Cette suspension d’audience fut-elle, comme on l’a raconté, la faute finale qui perdit tout ? Carrière, dit-on, laissé à lui-même, sans avoir le temps de se concerter avec Auffray, fût tombé plus bas que terre ; Merle, les yeux encore humides, votait l’acquittement, « la non-culpabilité », entraînait Brogniart ; au contraire, Mercier, pendant l’entr’acte, reprit les juges, leur fit porter à domicile, par Saint-Germain, la photographie du bordereau annoté.

Sauf que Carrière ait été fortement stylé, je n’en crois rien : la défaillance, toute physique, de Merle n’aurait changé son vote à aucun moment[1], et, Mercier, à la dernière heure, dans cette ville pleine de policiers et de journalistes aux aguets, n’aurait pas plus envoyé Saint-Germain aux membres du conseil qu’il n’y serait allé lui-même.

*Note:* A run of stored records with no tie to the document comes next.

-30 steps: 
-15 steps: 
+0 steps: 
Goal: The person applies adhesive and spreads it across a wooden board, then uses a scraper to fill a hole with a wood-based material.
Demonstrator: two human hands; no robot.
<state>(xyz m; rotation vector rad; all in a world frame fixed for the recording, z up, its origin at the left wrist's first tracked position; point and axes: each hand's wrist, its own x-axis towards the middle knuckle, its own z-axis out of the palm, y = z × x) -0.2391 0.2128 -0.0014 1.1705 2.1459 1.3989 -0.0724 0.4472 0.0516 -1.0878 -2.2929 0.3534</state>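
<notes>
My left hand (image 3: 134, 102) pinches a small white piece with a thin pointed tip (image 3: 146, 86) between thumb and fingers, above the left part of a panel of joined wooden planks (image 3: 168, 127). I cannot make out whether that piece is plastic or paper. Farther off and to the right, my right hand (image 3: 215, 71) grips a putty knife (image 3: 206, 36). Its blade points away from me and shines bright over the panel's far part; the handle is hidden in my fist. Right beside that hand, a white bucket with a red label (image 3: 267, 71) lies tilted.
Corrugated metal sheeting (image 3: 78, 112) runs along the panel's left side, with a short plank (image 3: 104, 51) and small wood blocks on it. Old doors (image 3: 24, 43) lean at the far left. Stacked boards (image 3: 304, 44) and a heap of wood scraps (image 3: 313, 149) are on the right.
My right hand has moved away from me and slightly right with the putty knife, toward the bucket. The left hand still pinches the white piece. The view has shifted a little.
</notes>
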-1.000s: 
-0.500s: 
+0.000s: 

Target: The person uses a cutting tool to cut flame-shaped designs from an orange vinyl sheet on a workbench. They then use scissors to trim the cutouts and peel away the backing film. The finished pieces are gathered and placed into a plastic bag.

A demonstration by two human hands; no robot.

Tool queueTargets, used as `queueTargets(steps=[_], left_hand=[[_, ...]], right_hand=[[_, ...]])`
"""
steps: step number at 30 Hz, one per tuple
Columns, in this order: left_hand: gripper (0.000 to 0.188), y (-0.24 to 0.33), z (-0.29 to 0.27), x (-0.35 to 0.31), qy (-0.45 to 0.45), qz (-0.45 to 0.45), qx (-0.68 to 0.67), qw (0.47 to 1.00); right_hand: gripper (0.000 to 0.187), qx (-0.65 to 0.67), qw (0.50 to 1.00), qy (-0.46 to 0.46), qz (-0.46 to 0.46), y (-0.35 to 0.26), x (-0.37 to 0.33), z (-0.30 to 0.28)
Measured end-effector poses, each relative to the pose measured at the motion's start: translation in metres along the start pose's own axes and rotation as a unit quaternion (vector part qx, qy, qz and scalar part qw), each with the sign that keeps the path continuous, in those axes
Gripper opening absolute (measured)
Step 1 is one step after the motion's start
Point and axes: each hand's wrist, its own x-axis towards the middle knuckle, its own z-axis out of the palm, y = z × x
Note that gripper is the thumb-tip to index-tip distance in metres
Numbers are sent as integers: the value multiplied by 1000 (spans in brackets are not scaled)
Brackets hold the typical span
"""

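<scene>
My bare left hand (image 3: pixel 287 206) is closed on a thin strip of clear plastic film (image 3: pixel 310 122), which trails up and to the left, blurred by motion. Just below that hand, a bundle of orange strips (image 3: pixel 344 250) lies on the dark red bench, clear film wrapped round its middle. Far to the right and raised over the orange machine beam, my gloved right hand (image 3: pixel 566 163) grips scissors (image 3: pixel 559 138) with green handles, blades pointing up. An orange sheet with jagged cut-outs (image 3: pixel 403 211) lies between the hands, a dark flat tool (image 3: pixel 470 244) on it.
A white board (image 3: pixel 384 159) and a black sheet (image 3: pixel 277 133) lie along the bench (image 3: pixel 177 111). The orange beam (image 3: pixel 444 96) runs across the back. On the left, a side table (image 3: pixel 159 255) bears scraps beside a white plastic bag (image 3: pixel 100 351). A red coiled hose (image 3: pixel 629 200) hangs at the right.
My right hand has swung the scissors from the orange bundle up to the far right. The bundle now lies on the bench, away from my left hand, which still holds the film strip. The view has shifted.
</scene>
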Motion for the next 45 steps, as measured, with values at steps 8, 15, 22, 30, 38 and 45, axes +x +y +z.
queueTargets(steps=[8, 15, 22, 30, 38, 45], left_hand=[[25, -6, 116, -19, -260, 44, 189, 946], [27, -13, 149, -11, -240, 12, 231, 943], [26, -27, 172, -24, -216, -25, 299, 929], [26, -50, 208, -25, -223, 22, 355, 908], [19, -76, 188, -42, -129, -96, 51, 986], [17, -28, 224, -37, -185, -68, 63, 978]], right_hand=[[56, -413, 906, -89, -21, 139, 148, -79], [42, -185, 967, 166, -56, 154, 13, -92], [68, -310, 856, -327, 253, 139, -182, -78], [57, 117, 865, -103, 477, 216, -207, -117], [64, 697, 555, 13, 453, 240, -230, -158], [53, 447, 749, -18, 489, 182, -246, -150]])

L’homme, tel que nous le connaissons, et tout son savant travail d’insinuations, d’infiltrations, depuis deux mois, démentent (autant et plus que les protestations de Saint-Germain) une telle imprudence. Même des émissaires plus obscurs eussent été suivis, dénoncés aussitôt, et qu’eussent-ils ajouté au dernier appel de Drumont : « Le bordereau officiel n’est pas le vrai. Il faut être pour ou contre l’armée ; abandonnerez-vous vos chefs[2] ? »

  1. Voir p. 219 et Cass., IV, 541.
  2. Libre Parole des 6 et 9 septembre 1899.